Let’s take an example.
The letter "A" (U+0041):
In UTF-8, the letter "A" is an ASCII character, which means it is encoded using a single byte. The binary representation of "A" in UTF-8 is as follows:
Binary: 01000001
Hexadecimal: 41
The Euro sign "€" (U+20AC):
The Euro sign "€" is a non-ASCII character with a higher Unicode code point. It is encoded using three bytes in UTF-8. The binary representation of the Euro sign in UTF-8 is as follows:
Binary: 11100010 10000010 10101100
Hexadecimal: E2 82 AC
In memory, the Euro sign "€" is represented using three consecutive bytes with the hexadecimal values E2, 82, and AC.
UTF-32 (32-bit) - A fixed 4 Bytes
This encoding depicts every Unicode character with a direct 4-byte (32-bit) representation. 4 bytes: Every character, ranging from U+0000 to U+10FFFF, gets a fixed representation. This makes applying string operation very easy.

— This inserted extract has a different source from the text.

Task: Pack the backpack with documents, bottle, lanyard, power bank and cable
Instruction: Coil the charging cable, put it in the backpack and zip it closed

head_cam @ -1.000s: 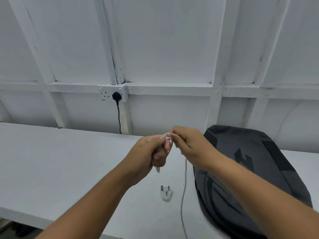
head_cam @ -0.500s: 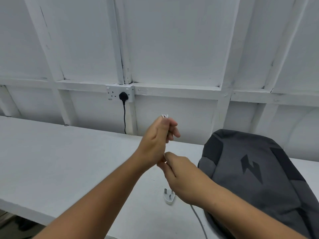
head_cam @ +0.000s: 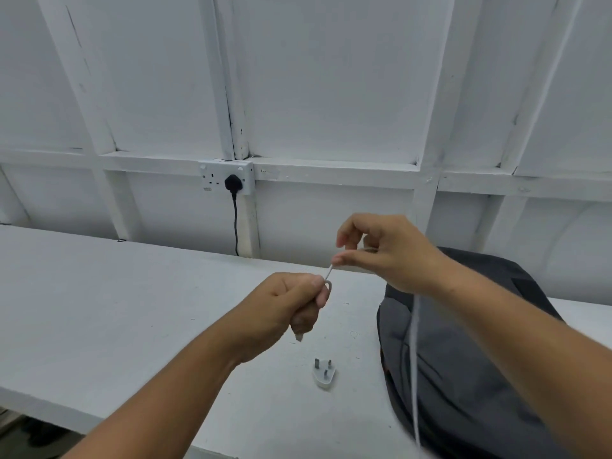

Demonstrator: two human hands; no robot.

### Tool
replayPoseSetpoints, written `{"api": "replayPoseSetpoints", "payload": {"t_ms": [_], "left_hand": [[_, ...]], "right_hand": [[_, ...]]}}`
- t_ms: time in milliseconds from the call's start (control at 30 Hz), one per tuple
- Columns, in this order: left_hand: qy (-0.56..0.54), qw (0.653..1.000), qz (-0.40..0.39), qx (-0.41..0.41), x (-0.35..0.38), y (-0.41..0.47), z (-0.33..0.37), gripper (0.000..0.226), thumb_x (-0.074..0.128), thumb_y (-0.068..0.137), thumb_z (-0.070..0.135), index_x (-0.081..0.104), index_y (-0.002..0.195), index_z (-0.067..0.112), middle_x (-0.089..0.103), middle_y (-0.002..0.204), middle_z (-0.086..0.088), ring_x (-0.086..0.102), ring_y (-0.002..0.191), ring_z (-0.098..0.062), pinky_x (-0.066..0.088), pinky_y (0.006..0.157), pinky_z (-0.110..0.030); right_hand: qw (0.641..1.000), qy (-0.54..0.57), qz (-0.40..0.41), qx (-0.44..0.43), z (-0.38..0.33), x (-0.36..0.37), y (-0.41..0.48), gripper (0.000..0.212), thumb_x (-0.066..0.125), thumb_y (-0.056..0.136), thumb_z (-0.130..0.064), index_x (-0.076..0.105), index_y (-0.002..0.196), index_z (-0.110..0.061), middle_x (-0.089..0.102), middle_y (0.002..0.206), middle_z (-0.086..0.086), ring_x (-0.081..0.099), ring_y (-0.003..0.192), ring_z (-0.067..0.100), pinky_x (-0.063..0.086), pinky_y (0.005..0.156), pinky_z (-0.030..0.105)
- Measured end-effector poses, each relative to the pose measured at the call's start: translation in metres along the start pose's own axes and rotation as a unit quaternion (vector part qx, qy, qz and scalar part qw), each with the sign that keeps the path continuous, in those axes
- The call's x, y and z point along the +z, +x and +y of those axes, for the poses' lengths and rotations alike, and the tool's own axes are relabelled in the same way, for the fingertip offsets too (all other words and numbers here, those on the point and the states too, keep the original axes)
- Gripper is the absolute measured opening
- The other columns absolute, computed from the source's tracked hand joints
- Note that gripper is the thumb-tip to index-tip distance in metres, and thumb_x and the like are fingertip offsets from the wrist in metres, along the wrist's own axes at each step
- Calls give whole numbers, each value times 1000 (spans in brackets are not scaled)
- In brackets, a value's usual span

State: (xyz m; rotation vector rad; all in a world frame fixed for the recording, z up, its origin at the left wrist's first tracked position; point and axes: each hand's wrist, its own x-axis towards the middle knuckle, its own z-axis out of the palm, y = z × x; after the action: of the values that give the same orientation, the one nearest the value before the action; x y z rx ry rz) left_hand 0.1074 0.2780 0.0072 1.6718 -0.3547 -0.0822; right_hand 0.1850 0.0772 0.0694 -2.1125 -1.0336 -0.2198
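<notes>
My left hand (head_cam: 291, 304) is closed in a fist around a coiled part of a thin white cable (head_cam: 414, 352), and a connector tip pokes out below the fist. My right hand (head_cam: 385, 251) pinches the same cable just above and to the right of the fist. A short taut stretch runs between the two hands. The rest of the cable hangs down from my right hand in front of the dark grey backpack (head_cam: 463, 376), which lies flat on the white table (head_cam: 99, 309) at the right.
A white three-pin charger plug (head_cam: 324, 372) lies pins-up on the table below my hands, left of the backpack. On the white panelled wall behind is a double socket (head_cam: 227, 177) with a black plug and cord hanging down.
My right hand has risen from below the left fist to above and right of it, drawing the cable along. My left hand has dropped lower.
</notes>
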Motion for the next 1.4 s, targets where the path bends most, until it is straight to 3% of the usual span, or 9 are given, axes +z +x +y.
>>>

UTF-16 (16-bit) - Spans 2 Bytes to 4 Bytes
Another variable-length encoding, UTF-16 predominantly employs sequences of either 1 or 2 units of 16 bits each.
2 bytes: This engulfs the BMP, representing a gamut of characters from U+0000 to U+FFFF.
4 bytes: Characters outside the BMP, covering characters from U+010000 to U+10FFFF.
Now you might ask why we can't represent ‘あ’ in 2byte in UTF-8. See in UTF-8 Encoding Structure the 2-byte sequences are of the form 110xxxxx 10xxxxxx. We are wasting 5 bits out of 16 bits to make it compatible for variable-length encoding. We don’t have that issue with UTF16. So the character dictionary increases.
Summary:
- UTF-8 is Size Optimized
- UTF-32 is Perfomance Optimized
- UTF-16 Tries to strike a balance between the two.
Choosing the right text encoding can significantly influence storage efficiency, interoperability, and compatibility. For instance, software designed for ASCII might malfunction when faced with UTF-8 data it wasn't expecting.
The choice between UTF-8 and UTF-16 can also impact the performance of training large language models, especially when dealing with Asian characters. In UTF-8, many Asian characters take up 3 bytes, while in UTF-16, they usually occupy just 2 bytes. This difference might seem trivial, but it adds up when training on vast datasets. The more bytes required for each character in UTF-8, the longer the sequences, which means more computation during training. Longer sequences also demand more memory.
So, for languages rich in Asian characters, UTF-16 could offer a more efficient training route, thanks to its relatively compact representation compared to UTF-8.